Nor was it the feast of intellect and female spirit and
vivacity alone which Urraca employed to give pleasure
to her guests. The table was sumptuously spread with
every luxury which could be found in Cordova. The
tastes and appetites which had been transmitted to the
coarser Goths by the voluptuous people of Byzantium,
and which had enervated them in due course of time, as
they had done the nations from which they came, had
been studiously exercised in procuring the various viands
which loaded the table of Urraca.
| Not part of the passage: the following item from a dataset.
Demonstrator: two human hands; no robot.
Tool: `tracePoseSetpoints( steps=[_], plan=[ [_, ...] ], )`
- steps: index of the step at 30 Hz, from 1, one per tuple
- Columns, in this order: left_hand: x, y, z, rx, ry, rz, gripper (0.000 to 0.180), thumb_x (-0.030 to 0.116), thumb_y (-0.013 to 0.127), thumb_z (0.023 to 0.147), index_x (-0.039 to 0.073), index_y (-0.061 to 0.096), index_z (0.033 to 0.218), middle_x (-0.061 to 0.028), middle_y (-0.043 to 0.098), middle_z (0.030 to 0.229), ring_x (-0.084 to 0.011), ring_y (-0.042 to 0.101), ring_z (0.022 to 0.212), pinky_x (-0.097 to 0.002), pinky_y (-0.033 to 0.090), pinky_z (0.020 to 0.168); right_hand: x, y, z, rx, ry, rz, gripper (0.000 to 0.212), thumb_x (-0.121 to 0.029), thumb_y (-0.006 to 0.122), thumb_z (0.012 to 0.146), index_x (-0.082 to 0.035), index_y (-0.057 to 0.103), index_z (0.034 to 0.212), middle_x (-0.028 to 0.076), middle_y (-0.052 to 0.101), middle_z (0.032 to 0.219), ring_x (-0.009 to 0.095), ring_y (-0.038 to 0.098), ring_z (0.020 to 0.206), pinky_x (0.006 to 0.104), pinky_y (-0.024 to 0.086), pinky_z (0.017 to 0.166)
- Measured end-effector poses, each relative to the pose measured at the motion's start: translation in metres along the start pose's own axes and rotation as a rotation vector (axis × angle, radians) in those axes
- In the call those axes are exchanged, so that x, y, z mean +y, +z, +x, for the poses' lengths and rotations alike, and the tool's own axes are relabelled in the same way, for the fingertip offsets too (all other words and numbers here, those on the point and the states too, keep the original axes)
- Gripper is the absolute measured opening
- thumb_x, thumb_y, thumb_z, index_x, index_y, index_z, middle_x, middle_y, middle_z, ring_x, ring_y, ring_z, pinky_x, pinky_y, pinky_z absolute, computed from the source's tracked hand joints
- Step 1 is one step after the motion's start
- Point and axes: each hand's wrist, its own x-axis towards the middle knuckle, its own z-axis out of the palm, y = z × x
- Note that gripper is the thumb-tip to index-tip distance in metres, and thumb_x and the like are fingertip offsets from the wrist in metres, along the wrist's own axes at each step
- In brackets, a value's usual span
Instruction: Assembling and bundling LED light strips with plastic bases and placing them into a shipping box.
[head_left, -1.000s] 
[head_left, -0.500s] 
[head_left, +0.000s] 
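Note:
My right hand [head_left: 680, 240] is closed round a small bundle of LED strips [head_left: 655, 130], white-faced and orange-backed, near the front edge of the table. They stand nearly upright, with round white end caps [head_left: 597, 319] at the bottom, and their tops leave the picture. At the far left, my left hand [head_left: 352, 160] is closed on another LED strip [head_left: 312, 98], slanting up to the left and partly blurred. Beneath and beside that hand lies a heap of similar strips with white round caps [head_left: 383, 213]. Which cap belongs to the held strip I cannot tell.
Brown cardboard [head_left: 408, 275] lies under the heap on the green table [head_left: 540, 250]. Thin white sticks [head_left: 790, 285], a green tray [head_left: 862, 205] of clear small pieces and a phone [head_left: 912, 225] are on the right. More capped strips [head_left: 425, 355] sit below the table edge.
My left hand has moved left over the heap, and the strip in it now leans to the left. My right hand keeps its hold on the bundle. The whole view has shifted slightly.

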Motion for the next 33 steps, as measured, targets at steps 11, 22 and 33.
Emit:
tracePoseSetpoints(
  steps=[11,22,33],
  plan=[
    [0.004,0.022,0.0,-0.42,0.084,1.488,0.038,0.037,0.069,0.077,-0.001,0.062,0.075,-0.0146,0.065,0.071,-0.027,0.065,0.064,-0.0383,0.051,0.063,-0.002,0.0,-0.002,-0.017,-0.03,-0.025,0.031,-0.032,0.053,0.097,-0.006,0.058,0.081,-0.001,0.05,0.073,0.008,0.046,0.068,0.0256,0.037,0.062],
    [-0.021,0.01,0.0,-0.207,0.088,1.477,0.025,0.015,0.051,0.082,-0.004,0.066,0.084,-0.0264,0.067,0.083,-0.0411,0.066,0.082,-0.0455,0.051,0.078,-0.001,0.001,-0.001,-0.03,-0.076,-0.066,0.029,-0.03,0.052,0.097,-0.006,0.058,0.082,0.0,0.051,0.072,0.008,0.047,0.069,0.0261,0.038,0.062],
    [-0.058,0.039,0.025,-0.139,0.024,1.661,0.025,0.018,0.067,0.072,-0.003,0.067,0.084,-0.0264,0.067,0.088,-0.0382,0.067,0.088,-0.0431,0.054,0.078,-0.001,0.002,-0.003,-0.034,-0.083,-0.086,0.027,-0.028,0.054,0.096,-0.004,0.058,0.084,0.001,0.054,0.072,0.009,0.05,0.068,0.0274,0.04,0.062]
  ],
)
Every refinement of
Greek effeminacy and Roman licentiousness was there;
and the dulled appetite, surveying the crowded board,
would not long want the necessary provocation to sharp
improvement and free exercise.

Edacer surveyed the table with a complacency which
prompted him to speech, but with a delighted surprise
which, for some moments, kept him silent.

“Truly, Urraca,” he exclaimed, at length, “thou hast
gone beyond thy former self—thou hast surpassed all thy
own frequent extravagances heretofore, and hast given
a fitting climax to thy feasts of delightful memory in
seasons overpassed. What new triumph hast thou made
to prompt thee to all this? What conquest over a thoughtless
noble, fresh come from Toledo, with full purse and
empty mind—good treasury, but heedless treasurer?
Say, Urraca, and speak quickly, for great is my amaze.”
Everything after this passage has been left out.